Ses souvenirs d’enfance pourtant lui semblaient terriblement éparpillés. Longtemps, il avait tenté d’y remettre un ordre mais tout ce qui lui restait lorsque, les yeux fermés, il se concentrait sur ses premières années de vie, était une peur, une peur indescriptible qui lui tapait contre le ventre. La peur du noir et des cadavres, du feu et de la faim. Une angoisse qui étreignait son corps et le laissait tremblant de tous ses membres. La respiration douloureuse, la peur venait d’un crissement inconnu, d’un cheval au pas, d’un coup de fusil qui partait en l’air ; de tout cela, oui, il s’en rappelait comme on se rappelle d’un cauchemars enfantin et incessant qui s’élevait avec l’obscurité.
Pourtant, la voix de sa mère était là. Presque douce, elle avait filé comme un adieu, comme une fierté. Elle s’était élevée alors que le monde s’était écroulé, pleine d’une dignité résolue : « Sois un vrai petit homme, Wade. ».
Enfant, sa mère la terrorisait. Et maintenant toujours, elle semble une silhouette lointaine. Wade s’était résolu à ne jamais l’avoir connue. Qui l’aurait pu ? Qui aurait su dire ce qui se cachait derrière cette femme que rien, ni la guerre, ni la pauvreté, ni les chagrins passés et à venir, la mort de Bonnie, son enfant chérie, la perte du capitaine Butler - non rien n’était parvenu à l’abattre. Elle resterait, il le savait, dure comme une pierre dans son souvenir, se dresserait de tout son sang irlandais et jusqu’à la fin, son regard lui répéterait : « Sois un vrai petit homme, Wade. Ce n’est qu’une bande de sales Yankees ! ».
Bien sûr, les Yankees n’étaient plus un danger depuis des années. Il arrivait à Wade d’en fréquenter, mais toujours à l’abri des regards, parce qu’il y avait cette Emilie dotée d’un charmant sourire et dont les cheveux coulaient en boucles fines, encerclant ses épaules comme de l’or.

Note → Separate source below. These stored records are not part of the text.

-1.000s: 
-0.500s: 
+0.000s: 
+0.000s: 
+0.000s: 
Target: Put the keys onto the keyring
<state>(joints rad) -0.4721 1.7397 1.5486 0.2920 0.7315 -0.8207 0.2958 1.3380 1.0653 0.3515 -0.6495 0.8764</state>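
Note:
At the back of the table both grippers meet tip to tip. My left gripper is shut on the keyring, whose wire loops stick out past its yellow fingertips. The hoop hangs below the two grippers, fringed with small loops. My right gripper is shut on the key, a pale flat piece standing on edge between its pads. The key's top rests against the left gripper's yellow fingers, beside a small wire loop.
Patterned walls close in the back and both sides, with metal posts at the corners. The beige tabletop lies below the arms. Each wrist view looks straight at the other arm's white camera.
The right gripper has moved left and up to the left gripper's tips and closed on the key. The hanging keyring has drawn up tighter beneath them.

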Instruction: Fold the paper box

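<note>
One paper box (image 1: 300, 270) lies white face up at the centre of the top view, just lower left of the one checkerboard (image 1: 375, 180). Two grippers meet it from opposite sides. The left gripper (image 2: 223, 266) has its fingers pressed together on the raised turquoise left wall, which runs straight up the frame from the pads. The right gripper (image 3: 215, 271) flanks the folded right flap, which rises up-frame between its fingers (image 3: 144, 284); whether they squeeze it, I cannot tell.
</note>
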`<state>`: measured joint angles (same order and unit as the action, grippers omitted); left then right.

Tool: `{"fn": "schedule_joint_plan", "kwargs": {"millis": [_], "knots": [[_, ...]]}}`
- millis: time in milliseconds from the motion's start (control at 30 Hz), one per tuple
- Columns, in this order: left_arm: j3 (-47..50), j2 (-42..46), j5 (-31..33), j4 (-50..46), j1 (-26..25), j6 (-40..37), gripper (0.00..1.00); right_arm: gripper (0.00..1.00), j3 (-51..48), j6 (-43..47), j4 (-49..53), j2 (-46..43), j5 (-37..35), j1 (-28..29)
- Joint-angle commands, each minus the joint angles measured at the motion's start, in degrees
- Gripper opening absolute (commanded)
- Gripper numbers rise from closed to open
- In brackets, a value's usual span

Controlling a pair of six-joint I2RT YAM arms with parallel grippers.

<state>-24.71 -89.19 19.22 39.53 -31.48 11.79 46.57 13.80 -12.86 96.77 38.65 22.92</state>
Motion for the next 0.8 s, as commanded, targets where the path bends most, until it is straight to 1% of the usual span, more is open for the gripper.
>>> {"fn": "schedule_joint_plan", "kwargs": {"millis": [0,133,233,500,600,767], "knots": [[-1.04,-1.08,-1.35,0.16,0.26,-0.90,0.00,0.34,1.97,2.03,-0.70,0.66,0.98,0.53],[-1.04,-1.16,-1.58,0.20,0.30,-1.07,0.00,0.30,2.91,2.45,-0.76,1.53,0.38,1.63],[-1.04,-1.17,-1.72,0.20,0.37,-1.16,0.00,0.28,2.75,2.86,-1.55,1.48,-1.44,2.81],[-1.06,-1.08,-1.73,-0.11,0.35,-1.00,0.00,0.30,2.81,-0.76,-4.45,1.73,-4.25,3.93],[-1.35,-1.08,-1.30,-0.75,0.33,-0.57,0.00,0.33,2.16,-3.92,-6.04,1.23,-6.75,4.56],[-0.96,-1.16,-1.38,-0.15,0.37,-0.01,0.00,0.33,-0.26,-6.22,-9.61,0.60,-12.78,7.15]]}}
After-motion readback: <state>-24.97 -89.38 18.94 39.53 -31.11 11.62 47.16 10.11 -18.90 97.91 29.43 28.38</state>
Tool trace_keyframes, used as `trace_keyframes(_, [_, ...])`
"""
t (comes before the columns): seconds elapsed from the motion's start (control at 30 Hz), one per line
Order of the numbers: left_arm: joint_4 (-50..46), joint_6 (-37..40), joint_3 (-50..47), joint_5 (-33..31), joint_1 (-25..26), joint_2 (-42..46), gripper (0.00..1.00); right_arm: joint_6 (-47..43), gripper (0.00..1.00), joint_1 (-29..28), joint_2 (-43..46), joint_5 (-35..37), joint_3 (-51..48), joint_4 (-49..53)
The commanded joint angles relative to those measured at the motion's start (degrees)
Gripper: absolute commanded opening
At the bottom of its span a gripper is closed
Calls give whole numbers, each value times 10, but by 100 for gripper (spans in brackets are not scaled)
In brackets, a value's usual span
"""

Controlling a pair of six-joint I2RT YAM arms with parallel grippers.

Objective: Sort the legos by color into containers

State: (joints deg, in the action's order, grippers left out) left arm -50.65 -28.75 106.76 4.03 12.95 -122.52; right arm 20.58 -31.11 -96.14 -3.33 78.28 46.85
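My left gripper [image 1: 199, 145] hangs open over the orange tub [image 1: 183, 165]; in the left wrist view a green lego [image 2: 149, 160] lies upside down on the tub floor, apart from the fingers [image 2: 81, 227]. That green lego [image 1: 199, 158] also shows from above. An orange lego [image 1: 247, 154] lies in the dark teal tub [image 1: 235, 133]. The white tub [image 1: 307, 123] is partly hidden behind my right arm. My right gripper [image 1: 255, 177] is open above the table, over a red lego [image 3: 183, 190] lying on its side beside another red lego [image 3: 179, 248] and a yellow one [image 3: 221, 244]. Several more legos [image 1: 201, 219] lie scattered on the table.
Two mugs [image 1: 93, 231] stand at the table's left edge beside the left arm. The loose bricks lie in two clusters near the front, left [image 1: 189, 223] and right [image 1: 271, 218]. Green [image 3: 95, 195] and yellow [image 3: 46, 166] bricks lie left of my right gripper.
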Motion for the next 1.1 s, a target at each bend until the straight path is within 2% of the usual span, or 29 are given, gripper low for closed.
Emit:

Puis il se rappelait son père et songeait que c’était des mains d’un des siens, du père, de l’oncle, peut-être même du cousin d’Emilie que tant d’hommes, pareils à Charles Hamilton, étaient morts. Alors aux sourires de cette fille se supplantaient les yeux verts de sa mère.
C’était étrange mais quand le doute venait lui mordre le cœur, quand il se sentait comme un enfant terrifié à l’idée de lever les yeux et de découvrir son ciel en feu, cette scène à Tara lui apparaissait en un choc. Et il se voyait, petit homme, il ressentait ce courage venu de nulle part, comme jamais plus il ne l’avait ressenti, ce courage d’homme à la vue du sabre qu’un soldat avait pris. Celui qui l’avait poussé à se tirer des jupes de sa mère et à se dresser, petit homme, oui, petit homme pour de vrai, à tendre le bras et à réclamer l’ultime objet d’un père qu’il n’avait jamais rencontré et qui lui appartenait de droit.
Les gens du Sud murmuraient encore que la guerre avait marqué le passage à l’âge adulte pour tous ceux qui l’avaient vécue. Et à présent Wade réalisait à quel point c’était le cas lorsqu’il entendait, parfois, Mama lui raconter comme sa mère était la plus belle du comté, comme elle savait rougir et tapé du pied jusqu’à ce que tout se déroule comme elle l’attendait. Avant, avant ; avant que les Yankees ne libèrent les esclaves et ne brûlent le coton, avant que la faim et la peur n’encerclent la toute jeune Scarlett, avant que le Sud ne s’effondre pour de bon. Les filles ne savaient que danser et battre des cils. Les hommes, eux, s’inclinaient. Il y avait une joyeuse insouciance qui les encerclait, une ignorance qui aurait dû durer toute une vie et l’attraper, lui aussi. Mais non, il avait fallu cette guerre et alors le front de sa mère s’était fait si sévère que Wade était incapable de se le rappeler heureux.
Et lui, lui quand allait-il grandir ? Cette voix le défiait :
« Sois un vrai petit homme, Wade. Ce n’est qu’une bande de sales Yankees ! »
Quand il y repensait, le jeune homme réalisait que jamais il ne s’était senti aussi adulte qu’en ce terrible après-midi, lorsque la terreur, pour quelques secondes à peine, s’était enfuie.